Information provided: Begin

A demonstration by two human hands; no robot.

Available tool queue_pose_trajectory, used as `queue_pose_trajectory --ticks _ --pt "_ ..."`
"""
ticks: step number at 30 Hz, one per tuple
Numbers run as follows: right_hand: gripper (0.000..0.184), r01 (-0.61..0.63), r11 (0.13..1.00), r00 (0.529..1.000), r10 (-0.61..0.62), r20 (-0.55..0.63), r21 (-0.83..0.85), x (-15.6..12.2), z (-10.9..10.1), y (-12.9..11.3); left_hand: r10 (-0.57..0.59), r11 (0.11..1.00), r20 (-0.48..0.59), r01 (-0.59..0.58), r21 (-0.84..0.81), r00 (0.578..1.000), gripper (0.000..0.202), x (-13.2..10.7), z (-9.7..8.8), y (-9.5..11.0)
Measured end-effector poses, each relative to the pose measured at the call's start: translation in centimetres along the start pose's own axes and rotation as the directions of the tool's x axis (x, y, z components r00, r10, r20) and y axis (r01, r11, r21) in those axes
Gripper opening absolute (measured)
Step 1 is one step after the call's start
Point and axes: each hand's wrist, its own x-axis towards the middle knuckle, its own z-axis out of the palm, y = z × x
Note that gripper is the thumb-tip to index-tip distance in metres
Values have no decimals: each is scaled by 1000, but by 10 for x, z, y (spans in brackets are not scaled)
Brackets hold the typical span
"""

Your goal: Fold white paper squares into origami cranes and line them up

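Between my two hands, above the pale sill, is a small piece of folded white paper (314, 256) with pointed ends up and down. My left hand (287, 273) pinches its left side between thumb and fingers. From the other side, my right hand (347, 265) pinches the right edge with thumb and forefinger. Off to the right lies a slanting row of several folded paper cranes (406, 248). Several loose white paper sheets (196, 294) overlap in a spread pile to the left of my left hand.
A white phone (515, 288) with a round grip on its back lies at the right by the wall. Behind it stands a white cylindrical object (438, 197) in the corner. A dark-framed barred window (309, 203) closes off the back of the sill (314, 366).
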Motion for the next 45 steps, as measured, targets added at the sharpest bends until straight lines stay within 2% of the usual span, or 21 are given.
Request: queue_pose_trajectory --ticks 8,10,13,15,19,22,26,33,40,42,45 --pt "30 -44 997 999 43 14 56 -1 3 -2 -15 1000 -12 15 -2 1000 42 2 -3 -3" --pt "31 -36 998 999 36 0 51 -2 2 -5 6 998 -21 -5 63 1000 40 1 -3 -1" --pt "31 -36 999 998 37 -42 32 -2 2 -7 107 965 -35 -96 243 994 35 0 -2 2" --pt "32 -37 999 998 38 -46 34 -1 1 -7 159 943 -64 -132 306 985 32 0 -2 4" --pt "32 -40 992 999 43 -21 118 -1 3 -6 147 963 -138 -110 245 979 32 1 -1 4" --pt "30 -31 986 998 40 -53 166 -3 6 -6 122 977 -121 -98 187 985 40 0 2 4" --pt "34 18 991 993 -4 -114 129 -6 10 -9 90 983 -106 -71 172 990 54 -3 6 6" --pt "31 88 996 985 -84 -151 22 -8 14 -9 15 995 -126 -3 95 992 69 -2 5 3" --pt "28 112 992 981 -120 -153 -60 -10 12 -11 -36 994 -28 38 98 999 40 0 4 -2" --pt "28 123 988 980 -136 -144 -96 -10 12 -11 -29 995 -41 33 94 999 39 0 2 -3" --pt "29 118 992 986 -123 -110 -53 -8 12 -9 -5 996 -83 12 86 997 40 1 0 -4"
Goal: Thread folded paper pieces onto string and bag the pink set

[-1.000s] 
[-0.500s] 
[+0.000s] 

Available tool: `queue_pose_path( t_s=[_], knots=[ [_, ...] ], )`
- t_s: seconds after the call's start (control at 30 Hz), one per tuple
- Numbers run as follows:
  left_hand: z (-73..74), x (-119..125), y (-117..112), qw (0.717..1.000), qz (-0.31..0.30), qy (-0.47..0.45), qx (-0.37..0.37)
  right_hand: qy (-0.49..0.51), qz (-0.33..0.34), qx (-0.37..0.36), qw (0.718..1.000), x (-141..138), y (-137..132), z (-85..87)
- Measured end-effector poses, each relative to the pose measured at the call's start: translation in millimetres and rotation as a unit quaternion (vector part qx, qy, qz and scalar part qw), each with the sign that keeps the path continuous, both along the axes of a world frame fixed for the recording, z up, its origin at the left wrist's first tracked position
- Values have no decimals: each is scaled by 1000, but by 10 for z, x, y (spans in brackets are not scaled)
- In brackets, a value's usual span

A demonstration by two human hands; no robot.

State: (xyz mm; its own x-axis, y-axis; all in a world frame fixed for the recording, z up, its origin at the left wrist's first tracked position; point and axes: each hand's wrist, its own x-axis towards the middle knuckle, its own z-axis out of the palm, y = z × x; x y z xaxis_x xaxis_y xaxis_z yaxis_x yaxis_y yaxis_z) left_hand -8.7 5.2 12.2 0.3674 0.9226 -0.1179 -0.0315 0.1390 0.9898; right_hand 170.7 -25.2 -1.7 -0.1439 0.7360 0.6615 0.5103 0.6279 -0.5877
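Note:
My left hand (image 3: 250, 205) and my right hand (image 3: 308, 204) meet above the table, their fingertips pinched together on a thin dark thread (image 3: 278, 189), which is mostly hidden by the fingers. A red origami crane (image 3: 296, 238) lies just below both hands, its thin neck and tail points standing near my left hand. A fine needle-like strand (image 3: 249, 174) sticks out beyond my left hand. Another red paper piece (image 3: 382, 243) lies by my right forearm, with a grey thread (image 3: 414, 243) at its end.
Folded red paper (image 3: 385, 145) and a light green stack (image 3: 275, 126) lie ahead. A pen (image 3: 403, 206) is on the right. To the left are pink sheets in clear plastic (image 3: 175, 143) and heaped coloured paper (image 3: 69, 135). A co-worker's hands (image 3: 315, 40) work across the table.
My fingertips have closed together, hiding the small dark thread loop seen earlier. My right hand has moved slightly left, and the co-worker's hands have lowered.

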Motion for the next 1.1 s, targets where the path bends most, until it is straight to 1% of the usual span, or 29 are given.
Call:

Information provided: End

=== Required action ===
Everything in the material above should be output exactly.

=== Answer for the task ===
A demonstration by two human hands; no robot.

Available tool queue_pose_trajectory, used as `queue_pose_trajectory --ticks _ --pt "_ ..."`
"""
ticks: step number at 30 Hz, one per tuple
Numbers run as follows: right_hand: gripper (0.000..0.184), r01 (-0.61..0.63), r11 (0.13..1.00), r00 (0.529..1.000), r10 (-0.61..0.62), r20 (-0.55..0.63), r21 (-0.83..0.85), x (-15.6..12.2), z (-10.9..10.1), y (-12.9..11.3); left_hand: r10 (-0.57..0.59), r11 (0.11..1.00), r20 (-0.48..0.59), r01 (-0.59..0.58), r21 (-0.84..0.81), r00 (0.578..1.000), gripper (0.000..0.202), x (-13.2..10.7), z (-9.7..8.8), y (-9.5..11.0)
Measured end-effector poses, each relative to the pose measured at the call's start: translation in centimetres along the start pose's own axes and rotation as the directions of the tool's x axis (x, y, z components r00, r10, r20) and y axis (r01, r11, r21) in those axes
Gripper opening absolute (measured)
Step 1 is one step after the call's start
Point and axes: each hand's wrist, its own x-axis towards the middle knuckle, its own z-axis out of the palm, y = z × x
Note that gripper is the thumb-tip to index-tip distance in metres
Values have no decimals: each is scaled by 1000, but by 10 for x, z, y (spans in brackets are not scaled)
Brackets hold the typical span
"""

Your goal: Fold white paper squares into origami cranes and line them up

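Between my two hands, above the pale sill, is a small piece of folded white paper (314, 256) with pointed ends up and down. My left hand (287, 273) pinches its left side between thumb and fingers. From the other side, my right hand (347, 265) pinches the right edge with thumb and forefinger. Off to the right lies a slanting row of several folded paper cranes (406, 248). Several loose white paper sheets (196, 294) overlap in a spread pile to the left of my left hand.
A white phone (515, 288) with a round grip on its back lies at the right by the wall. Behind it stands a white cylindrical object (438, 197) in the corner. A dark-framed barred window (309, 203) closes off the back of the sill (314, 366).
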Motion for the next 45 steps, as measured, targets added at the sharpest bends until straight lines stay within 2% of the usual span, or 21 are given.
Request: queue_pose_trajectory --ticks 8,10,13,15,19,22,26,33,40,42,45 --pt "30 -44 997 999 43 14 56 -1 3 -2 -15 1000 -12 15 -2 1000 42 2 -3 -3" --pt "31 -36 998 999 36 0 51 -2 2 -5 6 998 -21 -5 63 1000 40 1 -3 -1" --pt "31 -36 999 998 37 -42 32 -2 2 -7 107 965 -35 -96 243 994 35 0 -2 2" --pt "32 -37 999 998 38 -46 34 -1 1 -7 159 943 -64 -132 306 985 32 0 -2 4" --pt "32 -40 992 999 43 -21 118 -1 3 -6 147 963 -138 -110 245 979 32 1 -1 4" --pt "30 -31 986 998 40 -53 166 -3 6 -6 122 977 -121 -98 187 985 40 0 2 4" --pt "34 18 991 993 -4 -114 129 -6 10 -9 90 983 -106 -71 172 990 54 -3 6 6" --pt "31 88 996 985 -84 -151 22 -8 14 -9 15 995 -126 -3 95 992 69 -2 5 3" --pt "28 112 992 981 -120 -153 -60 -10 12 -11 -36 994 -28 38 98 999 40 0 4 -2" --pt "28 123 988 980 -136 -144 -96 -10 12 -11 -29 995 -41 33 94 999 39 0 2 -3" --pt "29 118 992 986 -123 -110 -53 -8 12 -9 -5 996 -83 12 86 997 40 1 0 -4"
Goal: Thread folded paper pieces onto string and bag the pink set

[-1.000s] 
[-0.500s] 
[+0.000s] 

Available tool: `queue_pose_path( t_s=[_], knots=[ [_, ...] ], )`
- t_s: seconds after the call's start (control at 30 Hz), one per tuple
- Numbers run as follows:
  left_hand: z (-73..74), x (-119..125), y (-117..112), qw (0.717..1.000), qz (-0.31..0.30), qy (-0.47..0.45), qx (-0.37..0.37)
  right_hand: qy (-0.49..0.51), qz (-0.33..0.34), qx (-0.37..0.36), qw (0.718..1.000), x (-141..138), y (-137..132), z (-85..87)
- Measured end-effector poses, each relative to the pose measured at the call's start: translation in millimetres and rotation as a unit quaternion (vector part qx, qy, qz and scalar part qw), each with the sign that keeps the path continuous, both along the axes of a world frame fixed for the recording, z up, its origin at the left wrist's first tracked position
- Values have no decimals: each is scaled by 1000, but by 10 for z, x, y (spans in brackets are not scaled)
- In brackets, a value's usual span

A demonstration by two human hands; no robot.

State: (xyz mm; its own x-axis, y-axis; all in a world frame fixed for the recording, z up, its origin at the left wrist's first tracked position; point and axes: each hand's wrist, its own x-axis towards the middle knuckle, its own z-axis out of the palm, y = z × x; x y z xaxis_x xaxis_y xaxis_z yaxis_x yaxis_y yaxis_z) left_hand -8.7 5.2 12.2 0.3674 0.9226 -0.1179 -0.0315 0.1390 0.9898; right_hand 170.7 -25.2 -1.7 -0.1439 0.7360 0.6615 0.5103 0.6279 -0.5877
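Note:
My left hand (image 3: 250, 205) and my right hand (image 3: 308, 204) meet above the table, their fingertips pinched together on a thin dark thread (image 3: 278, 189), which is mostly hidden by the fingers. A red origami crane (image 3: 296, 238) lies just below both hands, its thin neck and tail points standing near my left hand. A fine needle-like strand (image 3: 249, 174) sticks out beyond my left hand. Another red paper piece (image 3: 382, 243) lies by my right forearm, with a grey thread (image 3: 414, 243) at its end.
Folded red paper (image 3: 385, 145) and a light green stack (image 3: 275, 126) lie ahead. A pen (image 3: 403, 206) is on the right. To the left are pink sheets in clear plastic (image 3: 175, 143) and heaped coloured paper (image 3: 69, 135). A co-worker's hands (image 3: 315, 40) work across the table.
My fingertips have closed together, hiding the small dark thread loop seen earlier. My right hand has moved slightly left, and the co-worker's hands have lowered.
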
Motion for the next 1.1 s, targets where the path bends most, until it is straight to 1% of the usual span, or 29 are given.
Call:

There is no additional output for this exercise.